Suatu malam, Ben ikutan nyuri di sebuah rumah karena teman-temannya melakukan hal yang sama. Atas dasar setia kawan dan solidaritas, Ben ikut masuk dan mengambil barang-barang berharga. Padahal, Ben itu tajir!! Walaupun dia tajir, anak baik-baik (awalnya), dan pandai, Ben dijatuhi hukuman 5 tahun penjara pada akhirnya.

So, guys. That’s the truth. Pengaruh teman itu luar biasa, bahkan bisa lebih dari pengaruh keluarga sendiri. Sounds crazy, but that’s all!!

Kalau kita memang punya teman yang memberi pengaruh negatif, meninggalkan mereka bukan pilihan yang bagus dan gampang, apalagi kalau pada dasarnya kita udah klop banget sama temen kita itu. Memang salah kalau kita tetap berteman dengan mereka, tapi akan sulit kalau kita pergi ninggalin mereka. Untuk merubah pengaruh mereka, yang kita perlu lakukan adalah merubah diri kita dulu.

Memang jauh lebih susah. Kita akan dianggap aneh, idiot, dan ditolak. Tapi percaya deh. Kalau kita niat berubah, mereka nggak akan melihat itu sebagai hal yang nggak wajar. Justru, perlahan-lahan, mereka akan ikut berubah seperti kita. Jadilah elang dan bukan domba. Kalau kita berubah diri kita, dunia luar kita (lingkungan dan teman) akan ikut berubah, itu kuncinya.

Hal lain, jangan takut bilang tidak. Aku sudah pernah merasakan nggak enaknya melakukan hal-hal yang aku sendiri nggak mau melakukannya. Mendengarkan kata hati itu penting, loh...
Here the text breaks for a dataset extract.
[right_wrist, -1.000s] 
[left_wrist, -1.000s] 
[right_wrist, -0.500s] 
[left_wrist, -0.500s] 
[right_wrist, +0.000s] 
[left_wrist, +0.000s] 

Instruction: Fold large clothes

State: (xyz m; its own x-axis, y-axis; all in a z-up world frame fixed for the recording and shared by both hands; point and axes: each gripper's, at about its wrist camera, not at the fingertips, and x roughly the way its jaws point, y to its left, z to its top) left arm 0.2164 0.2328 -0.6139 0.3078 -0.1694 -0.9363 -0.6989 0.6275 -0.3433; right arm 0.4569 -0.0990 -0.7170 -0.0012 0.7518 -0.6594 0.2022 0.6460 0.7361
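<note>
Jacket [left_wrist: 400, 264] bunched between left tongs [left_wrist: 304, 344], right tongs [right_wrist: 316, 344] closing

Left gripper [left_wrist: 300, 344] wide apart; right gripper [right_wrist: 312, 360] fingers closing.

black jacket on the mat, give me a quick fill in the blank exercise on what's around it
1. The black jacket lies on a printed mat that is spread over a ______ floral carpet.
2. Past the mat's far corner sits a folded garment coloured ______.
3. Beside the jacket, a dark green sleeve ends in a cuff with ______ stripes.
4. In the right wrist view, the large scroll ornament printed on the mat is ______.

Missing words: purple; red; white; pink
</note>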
Nah, guys, sekarang aku sudah bisa memilih teman yang baik. Temen sebangkuku kali ini, teman sehati dan paling absurd adalah cewek tomboi, pinter, dan rajin setengah mati. Kerjaannya belajar terus kalau ada waktu luang. Tapi anaknya juga asik buat diajak hangout dan curhat habis-habisan. Keren dah pokoknya. Mungkin bakal aku tampilin profilnya kali ya (kalau anaknya tahu aku bisa di cabik-cabik).

Oh, ya. Satu lagi, guys. Walaupun temen kita udah positif (kayak temenku tadi), kita tetep aja nggak bakal berubah kalau kita sendiri nggak mau berubah. Semester lalu aku salut banget sama temenku. Dia rajin belajar dan nilainya bagus-bagus. Tapi aku nggak berubah dan nggak mendorong diriku sendiri walaupun dia sering banget ngasih wejangan-wejangan yang memotivasi. Sekarang, tiap kali dia memotivasi, aku selalu mendengarkan dengan baik dan mendorong diriku sendiri untuk ikut termotivasi dan meniru hal-hal positif dari dia.

Nah, secuil pengalamanku itu sudah aku share ke kalian semua. Hope you get it, guys. Last question! Gimana teman kalian???